Kebokicak tiba di tempat itu dan melihat semak belukar yang dikelilingi pohon Maja. Suasana saat itu cukup remang-remang. Dari kejauhan pohon Maja yang berjumlah sembilan itu tampak hitam. Surantanu mengatur nafas dan memberi kesempatan tulang-tulangnya untuk kembali menyatu. Ia mendengar langkah kaki, lalu mengintip dari cela-cela ranting dan melihat Kebokicak yang sedang berjalan ke arah tempat persembunyiannya.
"Surantanu, menyerahlah!" teriak Kebokicak. Ia meyakini bahwa adik tirinya itu pasti sudah cukup menderita. Dengan mengendap-endap ia mencoba membongkar tumpukan ranting-ranting.
Tiba-tiba berkelebat sosok menerobos keluar sambil mengirim tusukan yang sangat cepat. Kebokicak meloncat ke atas dan menukik ke bawah dengan tusukan balasan. Surantanu yang kini memegang batang kayu memutar menangkis. Pertarungan sengitpun kembali berlangsung.

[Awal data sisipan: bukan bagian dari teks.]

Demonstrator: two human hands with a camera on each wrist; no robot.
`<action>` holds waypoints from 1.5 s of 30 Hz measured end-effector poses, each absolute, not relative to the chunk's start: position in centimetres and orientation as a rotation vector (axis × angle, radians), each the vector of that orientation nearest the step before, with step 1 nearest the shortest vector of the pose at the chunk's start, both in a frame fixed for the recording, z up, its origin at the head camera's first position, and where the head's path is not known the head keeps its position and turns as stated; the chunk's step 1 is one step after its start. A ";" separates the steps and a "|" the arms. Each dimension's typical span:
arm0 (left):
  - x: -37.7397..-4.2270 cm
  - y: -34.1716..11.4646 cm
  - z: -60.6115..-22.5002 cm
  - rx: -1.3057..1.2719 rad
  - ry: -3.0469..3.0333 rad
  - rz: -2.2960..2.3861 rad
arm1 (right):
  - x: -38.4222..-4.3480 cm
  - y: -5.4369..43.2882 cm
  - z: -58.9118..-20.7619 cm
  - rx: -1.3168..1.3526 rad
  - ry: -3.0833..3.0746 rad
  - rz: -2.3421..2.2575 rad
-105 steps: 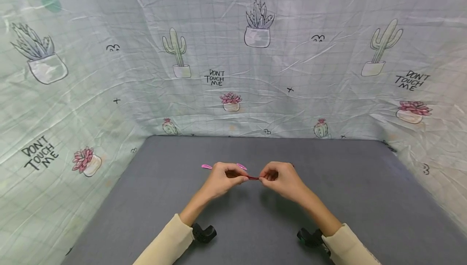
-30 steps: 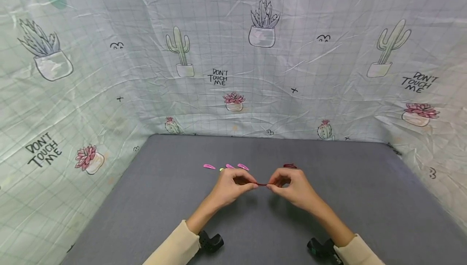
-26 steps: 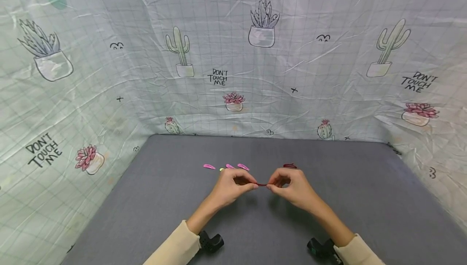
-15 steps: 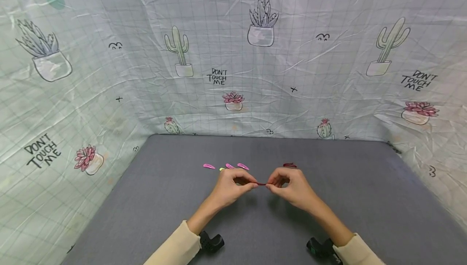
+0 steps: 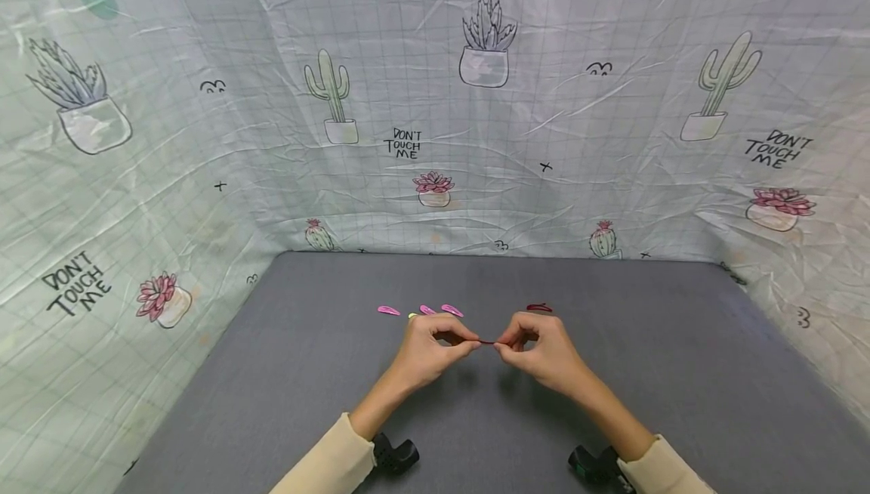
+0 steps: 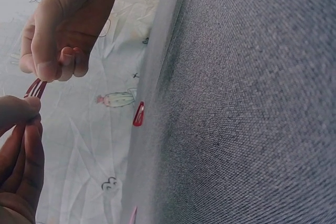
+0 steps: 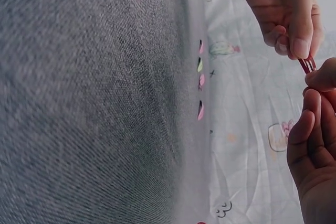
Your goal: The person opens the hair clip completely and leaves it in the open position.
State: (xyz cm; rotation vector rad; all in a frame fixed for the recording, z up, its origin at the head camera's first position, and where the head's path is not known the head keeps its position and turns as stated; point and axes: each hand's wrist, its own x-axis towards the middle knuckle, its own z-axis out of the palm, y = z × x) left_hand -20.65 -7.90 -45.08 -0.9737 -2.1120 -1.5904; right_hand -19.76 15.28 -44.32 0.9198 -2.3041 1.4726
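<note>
Still pinching red hair clip point(image 5: 487, 342) between left hand point(image 5: 423, 347) and right hand point(image 5: 547, 347), barely shifted, so apparently mid-adjustment; beyond right hand, another red clip point(image 5: 538, 306).

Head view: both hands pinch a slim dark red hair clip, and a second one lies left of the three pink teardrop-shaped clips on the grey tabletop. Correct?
No: the second dark red clip lies right of the pink clips, as the head view shows.

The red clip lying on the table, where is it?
In the head view, the red clip lies on the gray table, right of the pink clips and just beyond the right hand.
</note>
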 end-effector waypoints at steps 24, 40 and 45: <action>-20.8 -7.9 -45.4 -0.933 -2.148 -1.611 | -19.7 14.9 -44.6 0.829 -2.289 1.434; -20.8 -7.6 -45.4 -0.961 -2.120 -1.577 | -19.5 14.9 -44.6 0.848 -2.208 1.436; -20.6 -7.6 -45.4 -0.950 -2.125 -1.586 | -19.4 14.6 -44.4 0.842 -2.204 1.426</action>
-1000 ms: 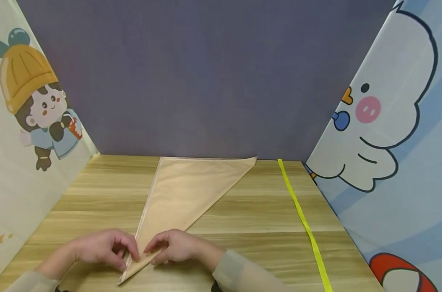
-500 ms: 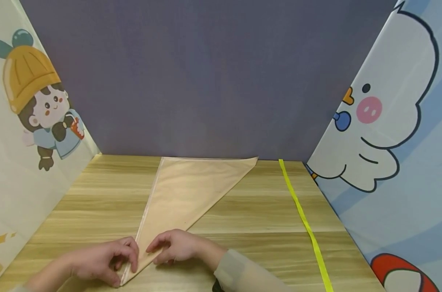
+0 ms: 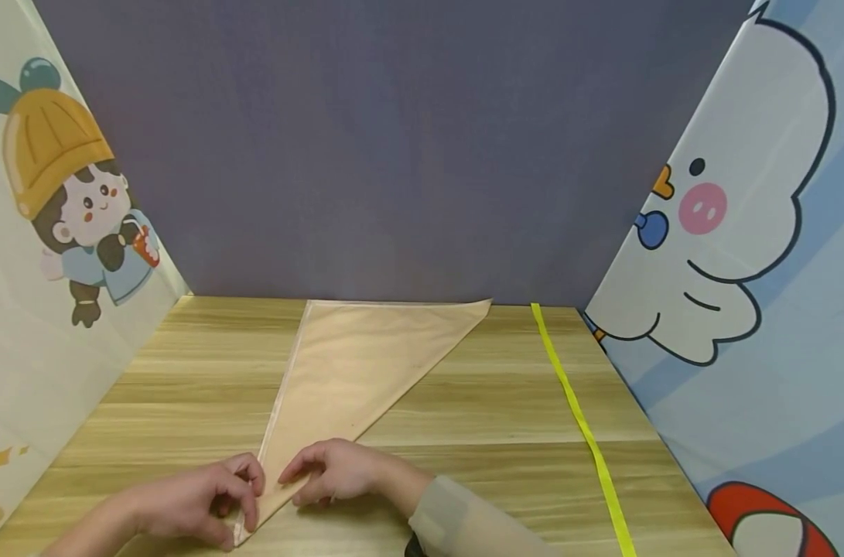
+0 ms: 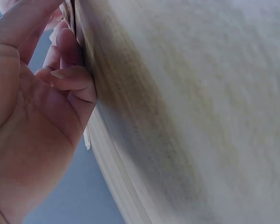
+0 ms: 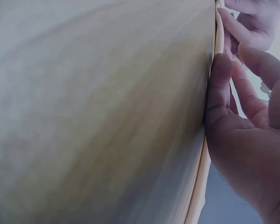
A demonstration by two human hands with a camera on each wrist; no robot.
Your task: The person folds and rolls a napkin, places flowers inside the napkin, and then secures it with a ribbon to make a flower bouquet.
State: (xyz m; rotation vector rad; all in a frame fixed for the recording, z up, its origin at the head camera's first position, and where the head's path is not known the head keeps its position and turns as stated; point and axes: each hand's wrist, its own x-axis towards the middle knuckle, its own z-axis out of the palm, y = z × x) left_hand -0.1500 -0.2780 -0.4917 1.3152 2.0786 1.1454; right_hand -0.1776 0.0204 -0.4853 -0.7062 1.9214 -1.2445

Kebokicak menjadi sangat terkejut ketika melihat Surantanu kini tampak pulih dari luka-lukanya dan bahkan mampu kembali menyerang dengan dasyat. Di dalam situasi yang gelap itu, pertarungan kedua pendekar itu lebih banyak mengandalkan pendengaran.
Setelah luka-lukanya kembali sembuh, dan di dalam keadaan gelap, tampaknya Surantanu mampu mengimbangi Kebokicak. Serangan-serangannya jauh lebih berbahaya daripada saat mereka bertempur di waktu siang tadi. Akan tetapi, Kebokicak bukanlah pendekar besar kalau gentar menghadapi bahaya semacam itu. Dengan gerakan gesit, mengandalkan ilmu meringankan tubuhnya yang tinggi, ia menghindar dari serangan-serangan itu dan membalas dengan tak kalah hebatnya.
Setelah puluhan jurus berlangsung, akhirnya Kebokicak mampu menembus pertahanan Surantanu. Pukulan tongkat sapu itu mematahkan tongkat Surantanu dan terus meluncur mengenai kepala. Terdengar suara keras seperti sesuatu benda yang pecah. Kemudian disusul tendangan Kebokicak yang mendarat di dada sehingga membuat tubuh Surantanu terlempar ke belakang sejauh sepuluh meter lebih.
Jika tendangan itu mengenai orang biasa tentu ia tidak akan bisa bangun lagi untuk selamanya. Namun Surantanu tampak masih bisa merangkak, mencoba bangkit, dan kemudian berlari cepat meninggalkan tempat itu. Lokasi itu di kemudian hari dikenal dengan nama Mojosongo, pohon Maja yang berjumlah sembilan.
Kebokicak tidak membiarkan lawannya bebas begitu saja, maka ia pun mengejar dengan cepat. Mereka kemudian sampai di Gunung Tunggorono, dan pertarungan kembali pecah. Sudah menjadi kewajaran apabila ahli-ahli silat menjadikan puncak-puncak gunung atau hutan-hutan yang sunyi sebagai tempat favorit mereka. Ilmu silat yang tinggi memang tidak terpisahkan dari ilmu kebatinan, oleh karena itulah, hanya para pertapa dan orang-orang suci yang biasanya sanggup menguasai ilmu kesaktian yang luar biasa.
Seperti juga gunung-gunung lainnya, di Gunung Tunggorono juga menjadi tempat keramat para pertapa. Di puncaknya ada beberapa orang yang mempunyai kepandaian tinggi bersemayam. Mereka kini mengintip dua pendekar yang sedang bertempur mati-matian itu, dan mereka benar-benar dibuat kagum.
"Menyerahlah Surantanu!" teriak Kebokicak sambil mengirim pukulan tongkat.
"Hei Kebokicak, Surantanu lebih baik mati daripada menyerah!" jawab Surantanu lantang. Ia sibuk menangkis dengan tongkat batang kayu yang patah jadi dua.